Skinner noted that Audio Reader’s annual fundraiser is scheduled for Sept. 9-10 at the Douglas County Fairgrounds. “For Your Ears Only” is a sale of used audio equipment, turntables, vinyl records and other recordings.

Susan Gronbeck-Tedesco, associate vice provost for International Programs, said her department would absorb the cut by not filling seven of 13 positions that are currently vacant.

The International Programs unit operates the Applied English Center for non-English speaking students and scholars. It also recruits international students to study at KU and operates KU’s study abroad program.

Officials at the Fire and Rescue Training Institute were not immediately available Wednesday. The institute is part of the Department of Professional and Continuing Education.


KU Med Center

The announcement about cuts at the Lawrence campus came just days after Doug Girod, executive vice chancellor for the KU Medical Center, posted a statement on the medical school’s website saying the $3.7 million cuts at that campus would create serious difficulties this year.

“While our campus did what was necessary, these budget reductions have limited the institution’s ability to make important investments in the areas of personnel, infrastructure, outreach and new educational technologies and strategies,” he stated.

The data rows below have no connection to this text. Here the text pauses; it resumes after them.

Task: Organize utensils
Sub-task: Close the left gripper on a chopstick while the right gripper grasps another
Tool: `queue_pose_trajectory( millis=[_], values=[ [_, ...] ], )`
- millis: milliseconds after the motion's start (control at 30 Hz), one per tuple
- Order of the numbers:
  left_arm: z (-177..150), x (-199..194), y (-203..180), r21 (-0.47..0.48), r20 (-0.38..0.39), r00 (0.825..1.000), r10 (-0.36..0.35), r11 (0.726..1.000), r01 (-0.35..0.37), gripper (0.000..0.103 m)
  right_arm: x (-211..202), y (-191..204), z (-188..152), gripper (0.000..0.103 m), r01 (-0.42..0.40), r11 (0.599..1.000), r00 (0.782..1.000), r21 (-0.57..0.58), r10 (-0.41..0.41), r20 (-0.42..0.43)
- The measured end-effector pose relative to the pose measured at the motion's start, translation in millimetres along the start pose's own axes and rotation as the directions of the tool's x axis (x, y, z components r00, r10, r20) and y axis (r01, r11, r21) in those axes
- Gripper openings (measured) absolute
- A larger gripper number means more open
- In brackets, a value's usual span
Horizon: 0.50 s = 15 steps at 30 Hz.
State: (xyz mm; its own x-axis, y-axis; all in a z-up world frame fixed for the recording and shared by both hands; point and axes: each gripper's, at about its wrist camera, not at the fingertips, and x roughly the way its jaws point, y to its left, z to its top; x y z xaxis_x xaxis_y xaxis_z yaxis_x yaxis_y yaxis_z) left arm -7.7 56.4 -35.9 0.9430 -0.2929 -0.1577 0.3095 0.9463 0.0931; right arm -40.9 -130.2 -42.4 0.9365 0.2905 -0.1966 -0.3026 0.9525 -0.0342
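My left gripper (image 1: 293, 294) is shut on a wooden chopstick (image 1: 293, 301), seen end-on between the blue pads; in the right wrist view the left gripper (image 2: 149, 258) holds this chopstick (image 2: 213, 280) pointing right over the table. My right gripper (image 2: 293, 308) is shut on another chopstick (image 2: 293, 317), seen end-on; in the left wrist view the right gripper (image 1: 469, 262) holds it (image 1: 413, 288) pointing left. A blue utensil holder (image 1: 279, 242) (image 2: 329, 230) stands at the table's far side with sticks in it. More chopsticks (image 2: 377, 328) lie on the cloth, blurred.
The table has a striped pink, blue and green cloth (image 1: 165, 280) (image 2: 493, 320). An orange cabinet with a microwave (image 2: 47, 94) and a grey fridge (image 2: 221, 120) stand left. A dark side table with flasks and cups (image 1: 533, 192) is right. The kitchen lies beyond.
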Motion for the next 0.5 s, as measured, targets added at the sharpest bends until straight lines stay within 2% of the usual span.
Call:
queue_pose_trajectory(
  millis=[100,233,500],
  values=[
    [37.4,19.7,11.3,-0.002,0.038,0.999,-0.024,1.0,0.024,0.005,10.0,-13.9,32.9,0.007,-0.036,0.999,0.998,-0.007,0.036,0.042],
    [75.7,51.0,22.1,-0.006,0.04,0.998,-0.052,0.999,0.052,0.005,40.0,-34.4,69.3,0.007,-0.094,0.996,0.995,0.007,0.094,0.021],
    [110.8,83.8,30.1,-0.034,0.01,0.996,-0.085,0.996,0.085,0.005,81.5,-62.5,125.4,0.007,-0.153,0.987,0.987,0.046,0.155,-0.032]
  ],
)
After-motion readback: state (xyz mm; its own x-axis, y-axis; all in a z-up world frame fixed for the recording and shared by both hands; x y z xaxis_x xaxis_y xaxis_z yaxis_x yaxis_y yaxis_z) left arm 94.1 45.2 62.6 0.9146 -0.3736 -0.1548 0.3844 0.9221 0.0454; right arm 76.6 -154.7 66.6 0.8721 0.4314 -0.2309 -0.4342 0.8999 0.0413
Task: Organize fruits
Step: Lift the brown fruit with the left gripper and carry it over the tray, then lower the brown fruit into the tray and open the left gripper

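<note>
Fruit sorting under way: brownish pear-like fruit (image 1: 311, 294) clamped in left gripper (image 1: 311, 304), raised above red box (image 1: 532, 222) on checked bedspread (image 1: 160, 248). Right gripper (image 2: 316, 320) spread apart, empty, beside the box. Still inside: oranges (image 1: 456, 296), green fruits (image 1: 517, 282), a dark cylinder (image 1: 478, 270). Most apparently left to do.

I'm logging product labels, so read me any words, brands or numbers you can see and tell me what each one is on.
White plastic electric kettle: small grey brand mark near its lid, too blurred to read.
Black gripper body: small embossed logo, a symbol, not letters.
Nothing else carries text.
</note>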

Although Girod did not provide specific dollar amounts for the cuts being made, he said they would include eliminating centrally funded salary increases; reductions in the number of support staff, reductions in slots for the M.D./Ph.D. program and the post-doctoral program; cuts to information technology; and reduced outreach throughout the state, including clinical outreach flights, teacher training programs and summer high school science programs.


Balancing state budget

In May, when Brownback signed the final budget bill that lawmakers passed, he also ordered $97 million in spending cuts to that budget in order to balance it with expected revenues for this fiscal year.

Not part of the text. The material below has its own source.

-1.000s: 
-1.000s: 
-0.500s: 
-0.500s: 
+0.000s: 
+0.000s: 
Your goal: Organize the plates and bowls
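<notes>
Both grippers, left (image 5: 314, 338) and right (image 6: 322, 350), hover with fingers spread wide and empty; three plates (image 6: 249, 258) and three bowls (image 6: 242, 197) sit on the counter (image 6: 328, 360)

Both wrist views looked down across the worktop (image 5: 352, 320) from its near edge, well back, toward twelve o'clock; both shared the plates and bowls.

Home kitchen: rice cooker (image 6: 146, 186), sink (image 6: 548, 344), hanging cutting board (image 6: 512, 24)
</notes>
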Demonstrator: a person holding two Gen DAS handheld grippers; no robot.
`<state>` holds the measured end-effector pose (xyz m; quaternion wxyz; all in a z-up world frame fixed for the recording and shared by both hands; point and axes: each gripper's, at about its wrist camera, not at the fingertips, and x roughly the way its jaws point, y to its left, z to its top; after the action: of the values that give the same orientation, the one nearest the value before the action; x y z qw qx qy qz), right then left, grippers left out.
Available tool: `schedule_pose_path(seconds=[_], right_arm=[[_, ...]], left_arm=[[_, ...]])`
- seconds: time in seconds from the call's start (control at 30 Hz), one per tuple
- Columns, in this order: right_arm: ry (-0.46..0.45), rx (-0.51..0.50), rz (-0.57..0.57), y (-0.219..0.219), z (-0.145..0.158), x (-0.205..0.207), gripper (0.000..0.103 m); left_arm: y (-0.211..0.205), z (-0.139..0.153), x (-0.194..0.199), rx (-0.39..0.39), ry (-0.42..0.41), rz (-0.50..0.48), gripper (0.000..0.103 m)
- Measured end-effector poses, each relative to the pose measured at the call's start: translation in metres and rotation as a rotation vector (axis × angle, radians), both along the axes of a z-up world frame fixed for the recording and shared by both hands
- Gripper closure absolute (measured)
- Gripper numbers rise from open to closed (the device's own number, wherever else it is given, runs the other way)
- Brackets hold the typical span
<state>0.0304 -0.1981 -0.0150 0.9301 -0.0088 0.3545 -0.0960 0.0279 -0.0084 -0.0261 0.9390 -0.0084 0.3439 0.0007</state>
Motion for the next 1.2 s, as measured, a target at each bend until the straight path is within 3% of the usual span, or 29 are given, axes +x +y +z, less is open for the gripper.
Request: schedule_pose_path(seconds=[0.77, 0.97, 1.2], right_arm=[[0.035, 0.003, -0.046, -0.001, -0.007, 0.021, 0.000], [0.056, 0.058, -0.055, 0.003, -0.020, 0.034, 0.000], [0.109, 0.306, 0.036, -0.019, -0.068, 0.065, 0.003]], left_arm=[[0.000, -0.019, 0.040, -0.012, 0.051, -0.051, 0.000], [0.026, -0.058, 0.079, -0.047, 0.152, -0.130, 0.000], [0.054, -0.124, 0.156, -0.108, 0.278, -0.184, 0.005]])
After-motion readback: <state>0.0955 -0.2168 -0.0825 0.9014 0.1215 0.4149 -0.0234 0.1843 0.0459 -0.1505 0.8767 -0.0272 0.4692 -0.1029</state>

That translated to a 4 percent cut for most state agencies and programs other than K-12 education and public safety functions. That included 4 percent, or $23.6 million, to the six universities governed by the Kansas Board of Regents.

KU and Kansas State University, however, took proportionately larger cuts of about 5 percent each. Republican leaders in the Legislature put that stipulation in the budget bill, knowing in advance that Brownback would have to order cuts, as a way to protect the smaller universities that rely more heavily on state funding for their overall operating budgets than the larger research institutions do.